Jim
Jim

Reputation: 1624

File object in memory using Python

I'm not sure how to word this exactly but I have a script that downloads an SSL certificate from a web server to check it's expiration date.

To do this, I need to download the CA certificates. Currently I write them to a temporary file in the /tmp directory and read it back later but I am sure there must be a way to do this without writing to disk.

Here's the portion that's downloading the certificates

CA_FILE = '/tmp/ca_certs.txt'

root_cert = urllib.urlopen('https://www.cacert.org/certs/root.txt')
class3_cert = urllib.urlopen('https://www.cacert.org/certs/class3.txt')

temp_file = open(CA_FILE, 'w')    
temp_file.write(root_cert.read())
temp_file.write(class3_cert.read())
temp_file.close()

EDIT

Here's the portion that uses the file to get the certificate

 s = socket.socket(socket.AF_INET, socket.SOCK_STREAM)
 ssl_sock = ssl.wrap_socket(s, ca_certs=CA_FILE, cert_reqs=ssl.CERT_REQUIRED)
 ssl_sock.connect(('mail.google.com', 443))

 date = ssl_sock.getpeercert()['notAfter']

Upvotes: 2

Views: 4899

Answers (3)

Nicholas Knight
Nicholas Knight

Reputation: 16045

Wow, don't do this. You're hitting cacert's site every time? That's INCREDIBLY rude and needlessly eats their resources. It's also ridiculously bad security practice. You're supposed to get the root certificate once and validate that it's the correct root cert and not some forgery, otherwise you can't rely on the validity of certificates signed by it.

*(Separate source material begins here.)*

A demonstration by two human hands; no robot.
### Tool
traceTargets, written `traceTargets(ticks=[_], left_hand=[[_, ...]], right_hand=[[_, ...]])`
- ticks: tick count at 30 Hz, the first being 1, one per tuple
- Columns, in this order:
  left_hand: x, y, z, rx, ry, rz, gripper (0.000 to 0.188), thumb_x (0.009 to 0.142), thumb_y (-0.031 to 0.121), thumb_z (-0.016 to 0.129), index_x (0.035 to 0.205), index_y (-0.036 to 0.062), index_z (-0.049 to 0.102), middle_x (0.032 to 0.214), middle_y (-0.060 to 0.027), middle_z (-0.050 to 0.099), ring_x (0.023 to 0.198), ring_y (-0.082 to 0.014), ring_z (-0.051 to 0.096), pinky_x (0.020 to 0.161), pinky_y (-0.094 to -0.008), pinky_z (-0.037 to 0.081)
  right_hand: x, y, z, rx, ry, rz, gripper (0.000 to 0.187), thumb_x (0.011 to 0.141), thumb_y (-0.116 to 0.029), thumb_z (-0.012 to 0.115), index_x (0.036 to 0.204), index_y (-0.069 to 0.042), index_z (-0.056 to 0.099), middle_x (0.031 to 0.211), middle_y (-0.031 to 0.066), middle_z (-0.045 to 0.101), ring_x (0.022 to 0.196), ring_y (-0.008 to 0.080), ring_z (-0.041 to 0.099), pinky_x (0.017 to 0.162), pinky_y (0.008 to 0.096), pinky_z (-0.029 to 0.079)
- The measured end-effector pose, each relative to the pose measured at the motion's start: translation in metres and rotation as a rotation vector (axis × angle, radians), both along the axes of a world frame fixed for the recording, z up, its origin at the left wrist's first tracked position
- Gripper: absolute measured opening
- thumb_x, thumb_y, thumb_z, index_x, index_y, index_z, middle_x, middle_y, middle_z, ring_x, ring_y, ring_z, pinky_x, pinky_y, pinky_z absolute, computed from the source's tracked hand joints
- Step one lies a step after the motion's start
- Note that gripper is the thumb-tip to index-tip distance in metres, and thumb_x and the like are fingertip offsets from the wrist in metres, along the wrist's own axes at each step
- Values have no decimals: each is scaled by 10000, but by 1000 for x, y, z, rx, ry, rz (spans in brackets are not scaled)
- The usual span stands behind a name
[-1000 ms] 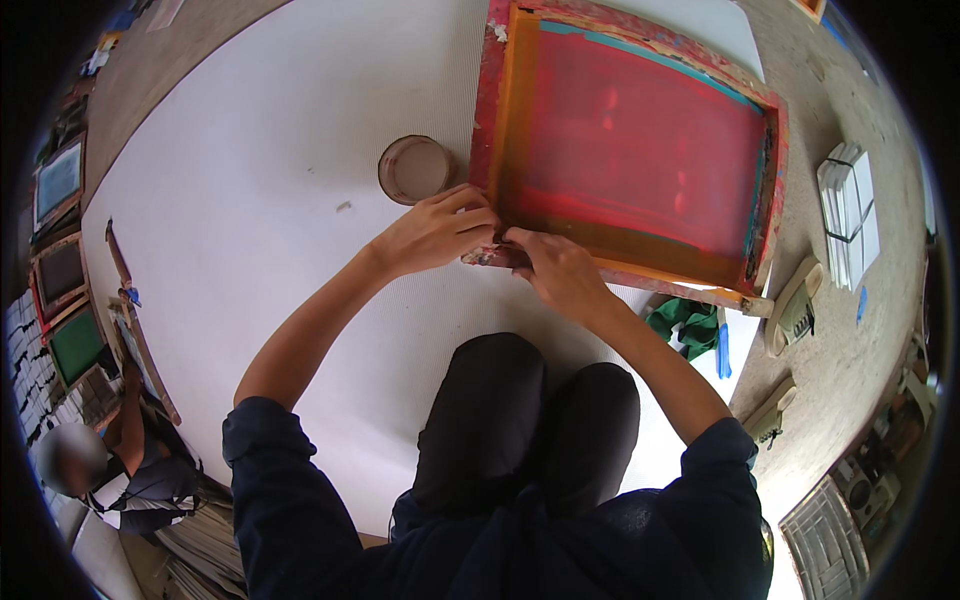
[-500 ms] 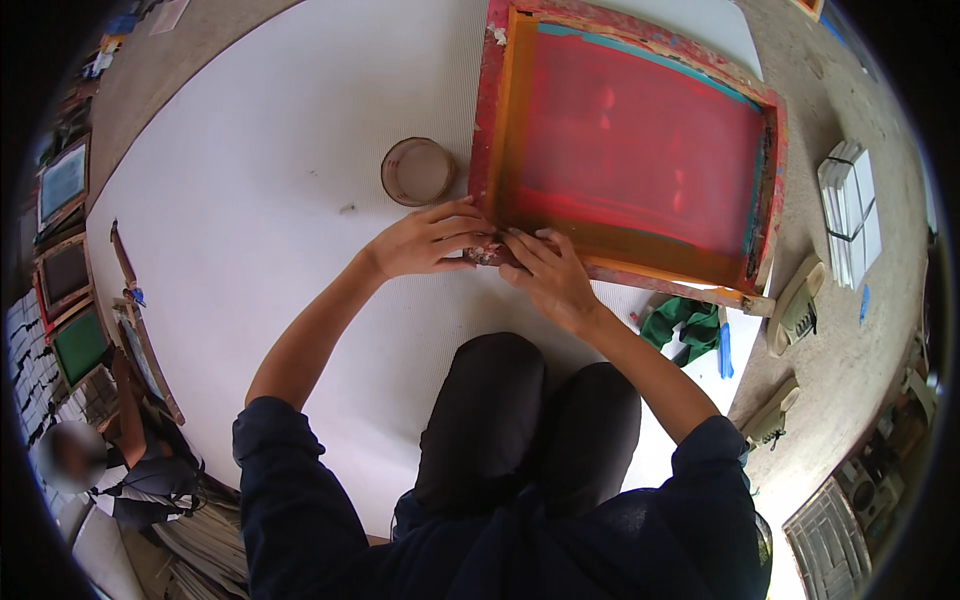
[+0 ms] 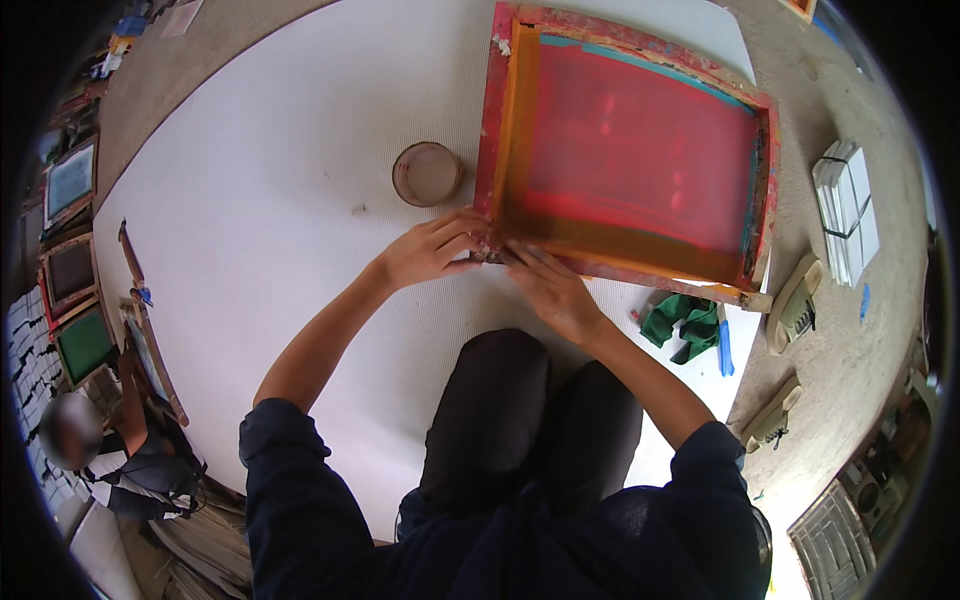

Cache their root cert, or better yet, install it with the rest of the root certificates on your system like you're supposed to.

Upvotes: 4

Greg Hewgill
Greg Hewgill

Reputation: 993085

In the following line:

temp_file.write(root_cert.read())

you are actually reading the certificate into memory, and writing it out again. That line is equivalent to:

filedata = root_cert.read()
temp_file.write(filedata)

Now filedata is a variable containing the bytes of the root certificate, that you can use in any way you like (including not writing it to temp_file and doing something else with it instead).

Upvotes: 1

aaronasterling
aaronasterling

Reputation: 71004

the response from urllib is a file object. just use those wherever you are using the actual files instead. This is assuming that the code that consumes the file objects doesn't need to write to them of course.